◆ Activity
The whole listing needs to be returned exactly as it appears.
═════ Information supplied ═════
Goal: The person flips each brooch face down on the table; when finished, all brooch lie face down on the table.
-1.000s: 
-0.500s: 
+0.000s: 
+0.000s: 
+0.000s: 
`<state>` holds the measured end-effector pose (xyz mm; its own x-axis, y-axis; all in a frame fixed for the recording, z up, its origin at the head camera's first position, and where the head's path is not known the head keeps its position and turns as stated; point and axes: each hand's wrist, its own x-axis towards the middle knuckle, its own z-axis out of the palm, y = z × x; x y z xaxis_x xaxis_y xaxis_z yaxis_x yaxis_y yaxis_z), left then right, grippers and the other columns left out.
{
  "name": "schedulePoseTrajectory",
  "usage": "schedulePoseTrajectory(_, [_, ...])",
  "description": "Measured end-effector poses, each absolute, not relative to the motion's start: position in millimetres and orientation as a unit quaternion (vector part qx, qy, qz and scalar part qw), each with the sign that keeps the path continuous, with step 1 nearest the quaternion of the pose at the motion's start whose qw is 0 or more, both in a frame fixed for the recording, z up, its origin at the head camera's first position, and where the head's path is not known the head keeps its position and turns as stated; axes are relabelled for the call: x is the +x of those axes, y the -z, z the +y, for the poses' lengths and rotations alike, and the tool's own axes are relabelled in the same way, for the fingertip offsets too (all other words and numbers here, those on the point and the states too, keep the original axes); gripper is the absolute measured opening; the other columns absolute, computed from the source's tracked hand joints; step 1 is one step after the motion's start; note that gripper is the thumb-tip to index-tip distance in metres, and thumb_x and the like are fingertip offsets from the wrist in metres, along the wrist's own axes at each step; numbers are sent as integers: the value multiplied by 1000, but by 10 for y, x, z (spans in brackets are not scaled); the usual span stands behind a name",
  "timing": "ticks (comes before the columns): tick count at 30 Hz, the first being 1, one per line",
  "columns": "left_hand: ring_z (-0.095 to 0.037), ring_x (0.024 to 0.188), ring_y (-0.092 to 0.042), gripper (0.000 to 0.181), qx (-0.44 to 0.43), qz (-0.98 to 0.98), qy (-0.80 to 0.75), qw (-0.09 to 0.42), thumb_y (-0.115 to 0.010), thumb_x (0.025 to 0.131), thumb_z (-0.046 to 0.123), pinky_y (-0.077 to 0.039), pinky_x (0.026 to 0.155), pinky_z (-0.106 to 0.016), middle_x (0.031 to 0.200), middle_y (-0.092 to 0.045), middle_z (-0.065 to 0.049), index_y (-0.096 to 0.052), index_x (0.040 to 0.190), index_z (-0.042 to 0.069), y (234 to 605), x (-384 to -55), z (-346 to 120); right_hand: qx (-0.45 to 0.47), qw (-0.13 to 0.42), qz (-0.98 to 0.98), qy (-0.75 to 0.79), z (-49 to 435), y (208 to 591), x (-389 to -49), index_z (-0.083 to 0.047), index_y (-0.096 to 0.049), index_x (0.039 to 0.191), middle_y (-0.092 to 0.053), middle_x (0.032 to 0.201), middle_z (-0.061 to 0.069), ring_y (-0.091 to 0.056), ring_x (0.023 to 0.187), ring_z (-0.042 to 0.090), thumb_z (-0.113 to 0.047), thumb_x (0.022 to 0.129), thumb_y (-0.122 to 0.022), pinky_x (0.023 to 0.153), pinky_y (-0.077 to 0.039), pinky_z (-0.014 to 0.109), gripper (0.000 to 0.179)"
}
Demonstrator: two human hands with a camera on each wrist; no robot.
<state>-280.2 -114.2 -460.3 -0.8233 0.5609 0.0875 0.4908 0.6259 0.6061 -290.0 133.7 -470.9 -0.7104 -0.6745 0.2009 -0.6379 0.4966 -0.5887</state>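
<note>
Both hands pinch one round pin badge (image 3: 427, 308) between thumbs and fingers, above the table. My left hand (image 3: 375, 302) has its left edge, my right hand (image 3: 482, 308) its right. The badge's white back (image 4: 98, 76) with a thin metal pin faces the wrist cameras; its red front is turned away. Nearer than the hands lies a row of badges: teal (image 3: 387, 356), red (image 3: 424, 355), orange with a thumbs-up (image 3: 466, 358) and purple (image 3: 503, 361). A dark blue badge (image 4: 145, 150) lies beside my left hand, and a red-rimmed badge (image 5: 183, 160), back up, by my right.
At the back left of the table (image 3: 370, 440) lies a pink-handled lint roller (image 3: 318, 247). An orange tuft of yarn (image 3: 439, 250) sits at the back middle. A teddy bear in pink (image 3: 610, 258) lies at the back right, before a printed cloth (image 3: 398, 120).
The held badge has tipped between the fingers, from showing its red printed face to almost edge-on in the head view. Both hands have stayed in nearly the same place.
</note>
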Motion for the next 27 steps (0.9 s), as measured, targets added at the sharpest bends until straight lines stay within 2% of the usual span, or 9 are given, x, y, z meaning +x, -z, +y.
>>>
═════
◆ Answer to the exercise
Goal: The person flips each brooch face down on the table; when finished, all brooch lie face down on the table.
-1.000s: 
-0.500s: 
+0.000s: 
+0.000s: 
+0.000s: 
`<state>` holds the measured end-effector pose (xyz mm; its own x-axis, y-axis; all in a frame fixed for the recording, z up, its origin at the head camera's first position, and where the head's path is not known the head keeps its position and turns as stated; point and axes: each hand's wrist, its own x-axis towards the middle knuckle, its own z-axis out of the palm, y = z × x; x y z xaxis_x xaxis_y xaxis_z yaxis_x yaxis_y yaxis_z), left then right, grippers and the other columns left out.
{
  "name": "schedulePoseTrajectory",
  "usage": "schedulePoseTrajectory(_, [_, ...])",
  "description": "Measured end-effector poses, each absolute, not relative to the motion's start: position in millimetres and orientation as a unit quaternion (vector part qx, qy, qz and scalar part qw), each with the sign that keeps the path continuous, with step 1 nearest the quaternion of the pose at the motion's start whose qw is 0 or more, both in a frame fixed for the recording, z up, its origin at the head camera's first position, and where the head's path is not known the head keeps its position and turns as stated; axes are relabelled for the call: x is the +x of those axes, y the -z, z the +y, for the poses' lengths and rotations alike, and the tool's own axes are relabelled in the same way, for the fingertip offsets too (all other words and numbers here, those on the point and the states too, keep the original axes); gripper is the absolute measured opening; the other columns absolute, computed from the source's tracked hand joints; step 1 is one step after the motion's start; note that gripper is the thumb-tip to index-tip distance in metres, and thumb_x and the like are fingertip offsets from the wrist in metres, along the wrist's own axes at each step; numbers are sent as integers: the value multiplied by 1000, but by 10 for y, x, z (spans in brackets are not scaled); the usual span stands behind a name",
  "timing": "ticks (comes before the columns): tick count at 30 Hz, the first being 1, one per line",
  "columns": "left_hand: ring_z (-0.095 to 0.037), ring_x (0.024 to 0.188), ring_y (-0.092 to 0.042), gripper (0.000 to 0.181), qx (-0.44 to 0.43), qz (-0.98 to 0.98), qy (-0.80 to 0.75), qw (-0.09 to 0.42), thumb_y (-0.115 to 0.010), thumb_x (0.025 to 0.131), thumb_z (-0.046 to 0.123), pinky_y (-0.077 to 0.039), pinky_x (0.026 to 0.155), pinky_z (-0.106 to 0.016), middle_x (0.031 to 0.200), middle_y (-0.092 to 0.045), middle_z (-0.065 to 0.049), index_y (-0.096 to 0.052), index_x (0.040 to 0.190), index_z (-0.042 to 0.069), y (234 to 605), x (-384 to -55), z (-346 to 120); right_hand: qx (-0.45 to 0.47), qw (-0.13 to 0.42), qz (-0.98 to 0.98), qy (-0.75 to 0.79), z (-49 to 435), y (208 to 591), x (-389 to -49), index_z (-0.083 to 0.047), index_y (-0.096 to 0.049), index_x (0.039 to 0.191), middle_y (-0.092 to 0.053), middle_x (0.032 to 0.201), middle_z (-0.061 to 0.069), ring_y (-0.091 to 0.056), ring_x (0.023 to 0.187), ring_z (-0.042 to 0.090), thumb_z (-0.113 to 0.047), thumb_x (0.022 to 0.129), thumb_y (-0.122 to 0.022), pinky_x (0.023 to 0.153), pinky_y (-0.077 to 0.039), pinky_z (-0.014 to 0.109), gripper (0.000 to 0.179)"
}
Demonstrator: two human hands with a camera on each wrist; no robot.
<state>-280.2 -114.2 -460.3 -0.8233 0.5609 0.0875 0.4908 0.6259 0.6061 -290.0 133.7 -470.9 -0.7104 -0.6745 0.2009 -0.6379 0.4966 -0.5887</state>
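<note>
Both hands pinch one round pin badge (image 3: 427, 308) between thumbs and fingers, above the table. My left hand (image 3: 375, 302) has its left edge, my right hand (image 3: 482, 308) its right. The badge's white back (image 4: 98, 76) with a thin metal pin faces the wrist cameras; its red front is turned away. Nearer than the hands lies a row of badges: teal (image 3: 387, 356), red (image 3: 424, 355), orange with a thumbs-up (image 3: 466, 358) and purple (image 3: 503, 361). A dark blue badge (image 4: 145, 150) lies beside my left hand, and a red-rimmed badge (image 5: 183, 160), back up, by my right.
At the back left of the table (image 3: 370, 440) lies a pink-handled lint roller (image 3: 318, 247). An orange tuft of yarn (image 3: 439, 250) sits at the back middle. A teddy bear in pink (image 3: 610, 258) lies at the back right, before a printed cloth (image 3: 398, 120).
The held badge has tipped between the fingers, from showing its red printed face to almost edge-on in the head view. Both hands have stayed in nearly the same place.
</note>
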Motion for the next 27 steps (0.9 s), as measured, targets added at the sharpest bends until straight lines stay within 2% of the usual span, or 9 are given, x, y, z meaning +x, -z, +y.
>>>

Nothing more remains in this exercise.